* **What you should do**
Your answer must consist solely of the lines from the start of the entries below through the line with "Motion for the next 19", unchanged.

── Records for the exercise ──

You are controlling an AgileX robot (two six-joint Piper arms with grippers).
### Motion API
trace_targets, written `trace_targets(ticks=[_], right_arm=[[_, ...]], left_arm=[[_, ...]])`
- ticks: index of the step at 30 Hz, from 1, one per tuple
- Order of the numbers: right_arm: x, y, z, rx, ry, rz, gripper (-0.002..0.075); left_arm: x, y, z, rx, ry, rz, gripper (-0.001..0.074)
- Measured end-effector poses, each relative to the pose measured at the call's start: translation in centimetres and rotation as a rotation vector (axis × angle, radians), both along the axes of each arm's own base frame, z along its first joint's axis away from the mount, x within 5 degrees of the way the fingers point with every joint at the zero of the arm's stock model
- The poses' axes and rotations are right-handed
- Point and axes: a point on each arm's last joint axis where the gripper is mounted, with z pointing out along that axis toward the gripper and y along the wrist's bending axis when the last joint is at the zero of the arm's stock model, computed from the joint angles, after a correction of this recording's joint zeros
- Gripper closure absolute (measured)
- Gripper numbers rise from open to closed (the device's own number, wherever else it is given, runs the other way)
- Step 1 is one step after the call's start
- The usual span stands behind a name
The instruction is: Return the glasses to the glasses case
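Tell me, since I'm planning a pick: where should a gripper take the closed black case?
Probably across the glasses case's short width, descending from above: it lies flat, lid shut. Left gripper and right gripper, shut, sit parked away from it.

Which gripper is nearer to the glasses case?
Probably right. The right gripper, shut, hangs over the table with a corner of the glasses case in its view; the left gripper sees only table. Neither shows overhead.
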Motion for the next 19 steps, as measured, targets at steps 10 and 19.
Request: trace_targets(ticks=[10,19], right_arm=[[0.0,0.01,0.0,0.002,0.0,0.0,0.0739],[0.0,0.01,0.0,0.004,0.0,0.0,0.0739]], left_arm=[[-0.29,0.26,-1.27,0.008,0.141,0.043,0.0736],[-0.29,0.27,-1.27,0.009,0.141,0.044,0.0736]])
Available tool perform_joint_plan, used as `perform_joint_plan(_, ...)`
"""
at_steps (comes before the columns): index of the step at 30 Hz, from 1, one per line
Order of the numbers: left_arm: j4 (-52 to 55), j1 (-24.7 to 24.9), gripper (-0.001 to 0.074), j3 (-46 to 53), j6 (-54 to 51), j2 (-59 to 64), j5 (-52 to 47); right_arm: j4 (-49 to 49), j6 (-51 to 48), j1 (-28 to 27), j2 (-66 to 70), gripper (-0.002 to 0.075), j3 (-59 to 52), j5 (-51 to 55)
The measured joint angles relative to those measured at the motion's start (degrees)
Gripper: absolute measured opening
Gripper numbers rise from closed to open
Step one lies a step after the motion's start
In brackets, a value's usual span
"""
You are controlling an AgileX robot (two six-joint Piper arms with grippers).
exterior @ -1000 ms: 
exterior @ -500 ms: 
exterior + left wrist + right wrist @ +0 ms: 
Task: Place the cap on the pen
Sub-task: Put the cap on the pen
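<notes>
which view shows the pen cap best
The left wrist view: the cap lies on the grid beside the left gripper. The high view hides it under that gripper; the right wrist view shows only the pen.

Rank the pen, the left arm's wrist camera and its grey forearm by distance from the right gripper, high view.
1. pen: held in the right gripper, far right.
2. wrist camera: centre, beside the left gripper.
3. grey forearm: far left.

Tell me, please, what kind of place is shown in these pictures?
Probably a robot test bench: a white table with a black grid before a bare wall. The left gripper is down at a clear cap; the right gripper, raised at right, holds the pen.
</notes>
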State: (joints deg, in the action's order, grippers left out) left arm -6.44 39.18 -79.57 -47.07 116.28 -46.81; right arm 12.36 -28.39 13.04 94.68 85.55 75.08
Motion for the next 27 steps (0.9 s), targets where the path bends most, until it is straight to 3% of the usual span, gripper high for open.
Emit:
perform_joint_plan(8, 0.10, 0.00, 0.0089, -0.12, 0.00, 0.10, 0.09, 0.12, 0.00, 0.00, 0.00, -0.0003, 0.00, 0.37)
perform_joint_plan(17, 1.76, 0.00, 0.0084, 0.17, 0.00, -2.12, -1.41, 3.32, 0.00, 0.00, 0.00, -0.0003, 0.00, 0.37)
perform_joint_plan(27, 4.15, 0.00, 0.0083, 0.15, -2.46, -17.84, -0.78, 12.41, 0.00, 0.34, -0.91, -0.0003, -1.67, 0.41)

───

* **Answer space**
You are controlling an AgileX robot (two six-joint Piper arms with grippers).
### Motion API
trace_targets, written `trace_targets(ticks=[_], right_arm=[[_, ...]], left_arm=[[_, ...]])`
- ticks: index of the step at 30 Hz, from 1, one per tuple
- Order of the numbers: right_arm: x, y, z, rx, ry, rz, gripper (-0.002..0.075); left_arm: x, y, z, rx, ry, rz, gripper (-0.001..0.074)
- Measured end-effector poses, each relative to the pose measured at the call's start: translation in centimetres and rotation as a rotation vector (axis × angle, radians), both along the axes of each arm's own base frame, z along its first joint's axis away from the mount, x within 5 degrees of the way the fingers point with every joint at the zero of the arm's stock model
- The poses' axes and rotations are right-handed
- Point and axes: a point on each arm's last joint axis where the gripper is mounted, with z pointing out along that axis toward the gripper and y along the wrist's bending axis when the last joint is at the zero of the arm's stock model, computed from the joint angles, after a correction of this recording's joint zeros
- Gripper closure absolute (measured)
- Gripper numbers rise from open to closed (the device's own number, wherever else it is given, runs the other way)
- Step 1 is one step after the call's start
- The usual span stands behind a name
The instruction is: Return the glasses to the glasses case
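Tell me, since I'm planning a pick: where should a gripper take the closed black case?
Probably across the glasses case's short width, descending from above: it lies flat, lid shut. Left gripper and right gripper, shut, sit parked away from it.

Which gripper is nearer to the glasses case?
Probably right. The right gripper, shut, hangs over the table with a corner of the glasses case in its view; the left gripper sees only table. Neither shows overhead.
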Motion for the next 19 steps, as measured, targets at steps 10 and 19.

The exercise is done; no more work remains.